> [Dataset content]

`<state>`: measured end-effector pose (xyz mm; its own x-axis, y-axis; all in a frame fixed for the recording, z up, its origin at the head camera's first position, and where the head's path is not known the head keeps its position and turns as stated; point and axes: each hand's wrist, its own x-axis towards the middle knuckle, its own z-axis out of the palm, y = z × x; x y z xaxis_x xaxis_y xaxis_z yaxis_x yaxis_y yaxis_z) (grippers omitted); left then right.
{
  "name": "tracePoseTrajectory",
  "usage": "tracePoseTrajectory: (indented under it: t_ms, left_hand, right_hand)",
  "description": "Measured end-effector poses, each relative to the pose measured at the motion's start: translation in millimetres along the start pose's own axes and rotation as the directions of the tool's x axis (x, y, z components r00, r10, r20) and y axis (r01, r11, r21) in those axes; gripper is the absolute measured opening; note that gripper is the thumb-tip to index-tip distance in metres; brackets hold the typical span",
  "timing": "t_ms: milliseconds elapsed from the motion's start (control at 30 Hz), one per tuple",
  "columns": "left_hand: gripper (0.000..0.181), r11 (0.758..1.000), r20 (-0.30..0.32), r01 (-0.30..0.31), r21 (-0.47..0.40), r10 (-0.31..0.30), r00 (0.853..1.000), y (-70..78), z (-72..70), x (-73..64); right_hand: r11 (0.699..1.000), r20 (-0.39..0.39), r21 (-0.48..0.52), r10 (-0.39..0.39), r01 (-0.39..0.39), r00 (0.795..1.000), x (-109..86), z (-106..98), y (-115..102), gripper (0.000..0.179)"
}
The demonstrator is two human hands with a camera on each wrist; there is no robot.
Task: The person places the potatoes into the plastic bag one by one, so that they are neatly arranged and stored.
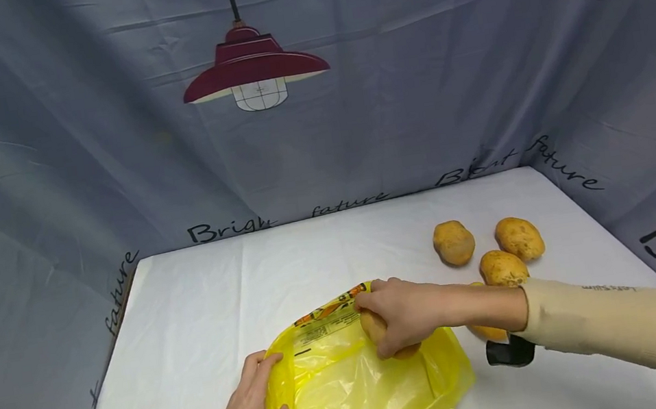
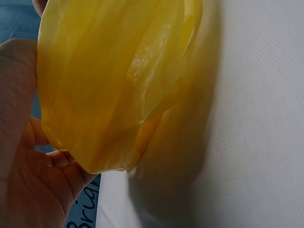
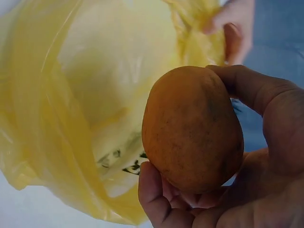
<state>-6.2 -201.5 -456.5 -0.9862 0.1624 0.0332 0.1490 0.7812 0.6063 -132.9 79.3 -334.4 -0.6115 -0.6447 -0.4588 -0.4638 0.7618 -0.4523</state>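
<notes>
A yellow plastic bag lies on the table with its mouth spread wide. My left hand grips the left side of its rim, fingers on the outside and thumb toward the opening. Over the mouth, my right hand holds a potato between thumb and fingers. In the right wrist view the bag's open interior shows behind that potato. The left wrist view has the bag's side hanging from the left hand. A brown patch below the right hand may be part of a potato; I cannot tell.
On the right of the white table lie several potatoes: one farther left, a pair close together, and one partly hidden by the right forearm. Grey curtains with printed lamps hang around the table's back and sides.
</notes>
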Motion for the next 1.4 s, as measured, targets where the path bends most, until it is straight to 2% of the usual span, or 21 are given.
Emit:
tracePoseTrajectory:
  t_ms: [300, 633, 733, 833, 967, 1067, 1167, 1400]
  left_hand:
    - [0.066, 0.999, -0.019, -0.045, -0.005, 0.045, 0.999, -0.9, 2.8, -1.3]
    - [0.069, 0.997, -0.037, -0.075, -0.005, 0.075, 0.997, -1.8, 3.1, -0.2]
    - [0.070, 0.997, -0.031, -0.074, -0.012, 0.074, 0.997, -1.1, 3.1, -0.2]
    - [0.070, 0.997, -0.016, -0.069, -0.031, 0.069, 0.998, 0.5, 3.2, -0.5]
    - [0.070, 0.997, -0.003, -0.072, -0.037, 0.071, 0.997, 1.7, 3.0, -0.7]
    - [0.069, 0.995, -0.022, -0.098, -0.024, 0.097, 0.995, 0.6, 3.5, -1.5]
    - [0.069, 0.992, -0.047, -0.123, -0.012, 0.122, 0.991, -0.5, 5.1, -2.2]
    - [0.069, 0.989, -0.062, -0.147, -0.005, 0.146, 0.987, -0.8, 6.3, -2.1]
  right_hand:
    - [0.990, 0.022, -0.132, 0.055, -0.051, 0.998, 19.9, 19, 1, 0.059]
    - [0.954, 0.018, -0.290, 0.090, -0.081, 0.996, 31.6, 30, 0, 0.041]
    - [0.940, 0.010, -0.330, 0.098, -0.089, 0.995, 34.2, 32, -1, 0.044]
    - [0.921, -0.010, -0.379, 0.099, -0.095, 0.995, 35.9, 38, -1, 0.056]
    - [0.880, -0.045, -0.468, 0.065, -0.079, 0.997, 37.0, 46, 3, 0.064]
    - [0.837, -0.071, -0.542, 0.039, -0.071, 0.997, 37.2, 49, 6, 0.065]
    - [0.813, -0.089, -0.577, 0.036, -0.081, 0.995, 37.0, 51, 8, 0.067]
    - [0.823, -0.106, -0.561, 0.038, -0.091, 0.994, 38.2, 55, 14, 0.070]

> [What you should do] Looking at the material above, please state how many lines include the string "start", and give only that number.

> [Answer section] 2